Perhaps I misunderstood the problem, since Sergey wrote that you can't pinpoint the specific poison msg. In such a case it's different and indeed requires a concept of poison sequence. But Jasons example was different. Thus I wonder what is the actual case here.

jason-bragg commented 9 years ago

"The customer is real, but subsequence example is not i think and that is what I meant." This is not hypothetical. The infinite recovery loop is a real scenario being encountered and we've been asked to consider functionality Orleans streams can provide to help.

"The question here if I understand it correctly is if you are going to disallow rewind upon X time, or consider an individual msg as bad and stop delivering it upon failure to process X times." The goal of this thread is to explore solutions, the "Rewind Threshold Warning" is just one suggested solution. The "Rewind Threshold Warning" proposal did not disallow rewind or stop delivery, it simply warned the consumer of its aberrant behavior and left it to the consumer to determine the appropriate action to take.

"Your case can be handled I think by properly implementing poison msg." Can you elaborate on how Orleans streams could properly handle poison messages and how that would address the provided scenario?

"you can't pinpoint the specific poison msg" In the scenario I tried not to be too specific about the nature of the error; whether it was a bad message, a bug, an outage of a dependent service, ... In my view, what is relevant is whether the error is recoverable or not. Triggering recovery logic only makes sense if the error is considered recoverable. Since it's not always clear what errors are recoverable, there must be some mechanism for determining when to give up on recovery.

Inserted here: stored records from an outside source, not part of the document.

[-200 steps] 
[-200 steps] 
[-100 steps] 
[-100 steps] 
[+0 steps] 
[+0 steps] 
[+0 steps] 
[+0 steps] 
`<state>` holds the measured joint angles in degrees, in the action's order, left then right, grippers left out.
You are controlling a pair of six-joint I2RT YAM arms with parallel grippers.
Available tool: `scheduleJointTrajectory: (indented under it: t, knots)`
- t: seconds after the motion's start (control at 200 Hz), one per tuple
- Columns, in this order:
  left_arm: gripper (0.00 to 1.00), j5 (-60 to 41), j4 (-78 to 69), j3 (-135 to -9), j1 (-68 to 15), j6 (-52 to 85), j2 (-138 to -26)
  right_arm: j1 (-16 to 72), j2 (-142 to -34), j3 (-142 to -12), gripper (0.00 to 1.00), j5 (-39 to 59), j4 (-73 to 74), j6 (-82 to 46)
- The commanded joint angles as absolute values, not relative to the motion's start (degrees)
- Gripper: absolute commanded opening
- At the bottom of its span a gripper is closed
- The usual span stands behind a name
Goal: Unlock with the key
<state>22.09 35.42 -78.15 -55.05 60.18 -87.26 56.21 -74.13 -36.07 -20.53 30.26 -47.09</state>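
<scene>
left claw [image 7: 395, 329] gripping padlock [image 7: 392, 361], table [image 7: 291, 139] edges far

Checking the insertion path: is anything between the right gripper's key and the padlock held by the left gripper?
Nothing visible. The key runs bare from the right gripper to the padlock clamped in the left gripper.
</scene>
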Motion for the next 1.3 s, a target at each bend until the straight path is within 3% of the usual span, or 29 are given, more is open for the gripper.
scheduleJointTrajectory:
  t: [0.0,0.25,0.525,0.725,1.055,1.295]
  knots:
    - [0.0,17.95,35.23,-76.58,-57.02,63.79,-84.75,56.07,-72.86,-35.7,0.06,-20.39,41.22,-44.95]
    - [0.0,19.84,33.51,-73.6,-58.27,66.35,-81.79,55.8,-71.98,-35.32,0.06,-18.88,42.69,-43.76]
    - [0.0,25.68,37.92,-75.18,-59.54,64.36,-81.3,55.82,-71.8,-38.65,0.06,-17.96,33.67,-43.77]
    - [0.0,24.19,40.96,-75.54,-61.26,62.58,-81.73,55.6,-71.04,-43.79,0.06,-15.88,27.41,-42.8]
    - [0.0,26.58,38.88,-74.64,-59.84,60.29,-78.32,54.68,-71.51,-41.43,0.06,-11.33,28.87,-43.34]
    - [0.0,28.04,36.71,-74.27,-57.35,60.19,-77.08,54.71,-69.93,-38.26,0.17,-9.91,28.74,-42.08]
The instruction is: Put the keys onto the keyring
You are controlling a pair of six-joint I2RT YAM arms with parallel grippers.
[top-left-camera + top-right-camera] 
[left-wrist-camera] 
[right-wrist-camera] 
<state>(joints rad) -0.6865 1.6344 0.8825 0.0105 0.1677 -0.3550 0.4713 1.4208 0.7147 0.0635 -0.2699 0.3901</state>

In the example scenario, since the grain is being deactivated and losing all state, it has no memory of how many times its tried recovering. We could leave it to the application layer to solve this, but there may be things the stream infrastructure can do to help application developers.

gabikliot commented 9 years ago

Just too many unrelated things bundled together. 😞

The subscribe at point x is not directly related to rewind or recovery. We use it to do that, but streaming API has absolutely nothing about recovery. So unless you add a new concept of recovery, you have to talk in,the old concept : Just subscribe at point x. In,this case, you are not deciding when to stop recovering.,buy hoe many times to attemp to process same msg.

Of course the scenario is real. I,understood that from the very first sentence. I am asking, in order to solve it, should we solve it as a case of poison msg or come up with new poison sequence concept?

To solve poison msg you need to keep state, per msg, on how many times processing failed. The state can be kept in memory, in the cache msg wrapper. The only hard question is if this is a count per consumer or global. Can start with global, much easier and less state. Once counter is hit,u can either stop ever trying deliver that msg, or log a warning. Same as in your suggestion.

If you would do what you suggested (warning on number of subscribes), would you need to count attempts to subscribe at certain offset, so basically comparable state, from state size perspective?

jason-bragg commented 9 years ago

"in order to solve it, should we solve it as a case of poison msg or come up with new poison sequence concept?" Ah. I think I understand. I don't think this fits the poison message problem. I agree it would be valuable to spend some time conceptually framing the problem prior to suggesting solutions. I don't know of poison sequence is the right concept either, because both cases seem to imply the error is related to the data. I'll give more thought to conceptual framing.

"To solve poison msg you need to..." That makes sense. We could wrap errors thrown by the OnNextAsync to determine the difference between delivery errors and processing errors.

"would you need to count attempts to subscribe at certain offset" Yeah. I'd initially envisioned this being tracked per subscription, not globally, but I've not really delved that deep into it. I was kinda hoping better ideas would surface. :)

gabikliot commented 9 years ago

So a potential better/easier idea is to handle it as poison msg. In your case, is it always the same msg that triggers rewind? If yes, u can solve it as poison msg case. If not, than u can't.